Je le vois de loin un matin de grand vent. Le froid a fait fuit les promeneurs et les contemplatifs, mais il demeure imperturbable. Assis sur un muret, je l’observe de loin : il passe de l’immobilité totale à des figures au ralenti ou très rapides, comme s’il avait un adversaire face à lui.

Plage du Prado

Un matin de février venté. Trois jours que ça dure. Sur les plages, quelques joggeurs, des téméraires qui longent la mer, pas trop près du bord pour éviter les embruns, un baigneur qui fait un aller retour si rapide dans l’eau que j’ai raté la photo, un gymnaste. Et des travailleurs dans le vent.

Boulevard Camille Flammarion

Comme disait un certain Jean-Luc, s’interrogeant pendant le montage de son film : « ce n’est pas une image juste, c’est juste une image. » Cette jeune femme ne se préserve pas de mon objectif qu’elle n’a même pas remarqué. Elle protège ses yeux du vent, une rafale qui me pousse dans le dos et fait s’envoler la poussière.

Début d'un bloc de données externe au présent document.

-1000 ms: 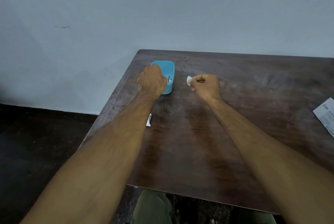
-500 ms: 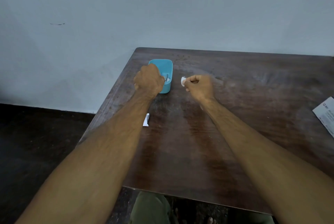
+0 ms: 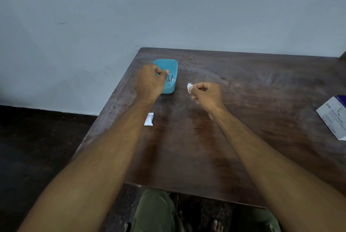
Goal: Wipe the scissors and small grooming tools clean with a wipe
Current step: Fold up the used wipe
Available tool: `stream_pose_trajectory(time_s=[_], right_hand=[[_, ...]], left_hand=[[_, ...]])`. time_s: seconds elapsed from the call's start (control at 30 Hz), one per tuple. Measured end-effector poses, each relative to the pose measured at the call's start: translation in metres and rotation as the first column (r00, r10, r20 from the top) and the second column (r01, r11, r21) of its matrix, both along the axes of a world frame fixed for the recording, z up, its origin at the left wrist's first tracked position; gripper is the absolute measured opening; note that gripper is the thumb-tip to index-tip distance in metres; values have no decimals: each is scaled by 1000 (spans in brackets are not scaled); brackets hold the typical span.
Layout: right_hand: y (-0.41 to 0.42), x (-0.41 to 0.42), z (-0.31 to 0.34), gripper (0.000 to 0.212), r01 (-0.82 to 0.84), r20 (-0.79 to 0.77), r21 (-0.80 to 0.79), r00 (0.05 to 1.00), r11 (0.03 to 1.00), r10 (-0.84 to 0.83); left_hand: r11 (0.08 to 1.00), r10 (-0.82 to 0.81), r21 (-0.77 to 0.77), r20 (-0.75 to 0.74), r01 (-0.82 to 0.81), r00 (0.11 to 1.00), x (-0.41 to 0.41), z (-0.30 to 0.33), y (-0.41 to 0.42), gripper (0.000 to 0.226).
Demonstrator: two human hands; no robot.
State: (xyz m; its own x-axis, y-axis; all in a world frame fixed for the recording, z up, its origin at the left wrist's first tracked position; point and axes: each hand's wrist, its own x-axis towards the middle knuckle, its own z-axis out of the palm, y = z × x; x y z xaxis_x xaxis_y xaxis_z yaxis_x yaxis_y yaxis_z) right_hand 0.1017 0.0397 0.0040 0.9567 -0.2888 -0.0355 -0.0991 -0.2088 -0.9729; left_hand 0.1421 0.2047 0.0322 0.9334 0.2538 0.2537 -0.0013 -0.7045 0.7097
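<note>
A small blue tray (image 3: 171,88) stands near the table's far left corner with several small metal grooming tools (image 3: 171,78) inside. My left hand (image 3: 150,82) hangs over the tray's near left side. Its fingers are curled, and thumb and fingertips pinch at the top of a small metal tool. The part of the tool inside the pinch is hidden. To the right of the tray, my right hand (image 3: 207,96) hovers just above the table and pinches a small crumpled white wipe (image 3: 189,88). No scissors can be made out.
The dark wooden table (image 3: 206,147) meets a pale wall at its far edge. A torn white wipe sachet (image 3: 149,119) lies by my left forearm. A white and purple box (image 3: 335,117) sits at the table's right edge. My knees and bare feet show below the near edge.
My left hand's fingertips have come further in over the tray's tools. My right hand with the wipe has drifted slightly towards the tray.
</note>
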Motion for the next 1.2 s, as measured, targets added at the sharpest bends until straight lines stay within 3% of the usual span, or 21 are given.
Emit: stream_pose_trajectory(time_s=[0.13,0.33,0.57,0.8,0.93,1.03,1.2], right_hand=[[9,-26,-9,7,-124,-34,134,991,983,130],[32,-55,-15,13,-297,-7,404,945,865,328],[49,-79,-17,13,-365,-6,398,917,842,400],[59,-90,-11,13,-367,-6,343,920,865,392],[65,-93,-1,33,-339,-37,210,934,917,354],[68,-92,0,14,-355,-8,25,935,934,356],[69,-88,-3,10,-313,-20,3,950,950,313]], left_hand=[[970,-6,-241,46,17,999,-35,-8,21,27],[882,-205,-439,-28,172,978,-96,-33,31,13],[816,-226,-542,23,202,974,-133,-47,29,11],[853,-164,-495,47,165,985,-143,-54,33,12],[920,-120,-363,97,148,988,-145,-59,34,13],[949,-118,-283,99,141,988,-143,-60,36,17],[956,-112,-264,83,130,990,-138,-59,43,12]])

Les apparences sont trompeuses.

Prado (plages)

Malgré le mistral glacial (pléonasme) de cette fin novembre, je ne suis pas le seul à arpenter les plages, tel le surfeur confirmé, à la recherche de « la vague ». Je n’ai pas eu la patience de mon collègue, assis sur une rocher, qui n’a pas quitté une seconde le viseur de son appareil photo. J’espère qu’il l’a eue !

Pointe Rouge

Quand je descends du parking en direction du club d’aviron, je suis déçu : la sortie sur l’eau est compromise vu l’état de la mer, mais le yoga reste possible même par fort mistral. C’est déjà ça.